From 1 August 2017, the threshold amount for a major domestic building contract increased from $5,000 to $10,000, and the threshold amount above which cost plus contracts are permitted increased from $500,000 to $1 million.
You must give your client a copy of the Domestic Building Consumer Guide before they sign a major domestic building contract. For more information, view our Domestic Building Consumer Guide page.
The contract must be in writing and must:
- be written in clear English
- set out in full all the terms of the contract
- give detailed descriptions of the work to be carried out
- state the names and addresses of the parties to the contract
- state your registration number as it appears on your builder’s registration certificate
- state the contract price
- state the amount of the deposit and progress payments as required by law
- state the date the contract is effective (the date on which both parties have signed the contract)
- give clear advice about the five-day cooling-off period
- include definitions of words and key phrases used in the contract
- set out implied warranties
- contain an Approved checklist (Word, 100KB).
The contract should also, when applicable to the proposed work:
- include plans and specifications containing enough information to get a building permit for the work
- set out details of the required domestic building insurance, if the contract is for more than $16,000
- state the number of days allowed for each type of foreseeable delay and inclement weather
- state a start and finish date, with allowances for delays. If the start date is not known, the contract must state:
- how the start date will be determined
- that you will do everything that is reasonably possible to start work as soon as possible
- the number of days required to finish the work once it has started.
Check these costs are included in your contract price. They should not be added later as an extra cost:
- The building fee, which may or may not include the cost of mandatory inspections by the building surveyor and may vary between companies.
- Planning permit fees (if the council requires a planning permit).
- Lodgement fee paid to the local council, for recording purposes.
- Crossing deposit or asset protection fee paid to the local council and refundable at the end of the project if no damage has occurred to council property.
- Inspection fee, a non-refundable fee paid to the council for the cost of their inspection of council assets.
- Goods and services tax (GST).
- Government levy charges when the contracted cost of work is more than $10,000.
Make sure the contract does not include these illegal items:
- a compulsory arbitration clause
- a caveat (a warning of some right or interest on the land title) on the building site land
- a waiver or negation of implied warranties
- a cost escalation or ‘rise and fall’ clause, unless the contract price is more than $1 million. You must calculate into the contract price any likely rise in costs caused by inflation, wage increases and the like. If you want to include a cost escalation clause, the Director of Consumer Affairs Victoria must approve it. The director has not yet approved any cost escalation clauses
- a cost-plus method, if the contract is less than $1 million. An example of a cost-plus method is charging by the hour and not giving a fixed price for the contract. You can use a cost-plus contract if you are renovating an existing house, but only to cover the investigative work required to establish the contract price. Even if you are using a cost-plus contract for this, you must give a fair and reasonable estimate of the total amount you are likely to receive. You must enter a fixed-price contract with your client for the remaining work
- the expression ‘practical completion’. Delete it and insert ‘complete in accordance with the plans and specifications’.

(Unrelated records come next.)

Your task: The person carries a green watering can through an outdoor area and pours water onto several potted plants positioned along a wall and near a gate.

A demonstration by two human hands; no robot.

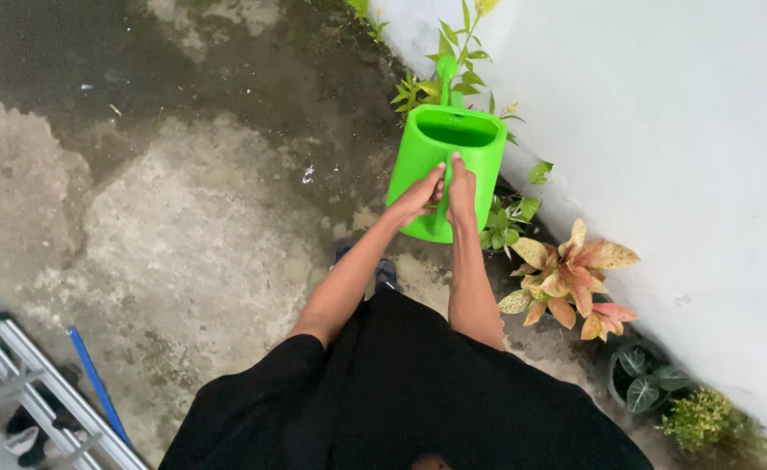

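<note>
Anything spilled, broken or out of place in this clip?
Nothing looks broken. Both hands, left and right, grip the green watering can, held upright over the plants by the wall. The concrete floor is patchy, with dark stains that may be damp; I cannot tell.

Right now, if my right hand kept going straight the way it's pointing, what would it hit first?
Your right hand points up the frame along the green watering can. Past the can's spout, it would likely meet the leafy green plant by the white wall, though depth is unclear.
</note>
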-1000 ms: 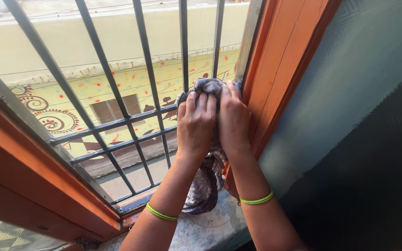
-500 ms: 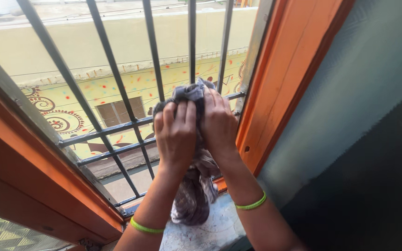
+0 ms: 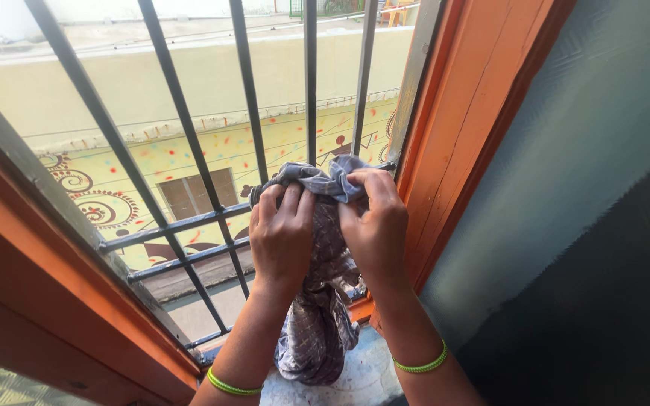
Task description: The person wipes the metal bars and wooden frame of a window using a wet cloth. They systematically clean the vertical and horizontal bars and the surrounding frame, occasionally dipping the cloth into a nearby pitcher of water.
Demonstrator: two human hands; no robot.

Before offering the contract to your client, confirm:
- you are registered with the Victorian Building Authority if the contract is more than $10,000, or if you are going to restump, reblock, demolish or remove a home regardless of the value of this work
- you have confirmed the site is suitable for the proposed works. It is your responsibility to satisfy yourself that the foundation data is accurate
- the work has the required building and/or planning permits, or the contract states how these will be obtained
- the work is clearly defined in the contract, plans or specifications and any other relevant documents
- the client has included all special requirements and finishes in the plans and specifications
- fixtures and fittings included in the contract, but not specifically identified or where the price is unknown, are clearly stated as provisional sum or prime cost items
- you have provided the client with the certificate of currency for the domestic building insurance that applies to work worth more than $16,000 on their property
- the deposit is within the legal limit
- the price and progress payments are clearly stated and accord with the law
- your client understands the procedure for changes (variations) to plans and specifications
- you and your client understand what is ‘reasonable access’ for your client to visit the building site
- the start and finish dates are clearly stated
- the procedure for delays and extensions of time is clearly stated
- the amount for exceeding the time for construction (liquidated damages) is clearly stated
- the clause containing the five-day cooling-off period is included for contracts over $10,000
- you and your client understand the circumstances in which either of you can end the contract.
Model domestic building contract for new homes
You can use our free model domestic building contract when planning to build a new home. The contract balances your and your client’s rights and obligations. If a dispute arises, the contract provides a clear path to the requirements of the law.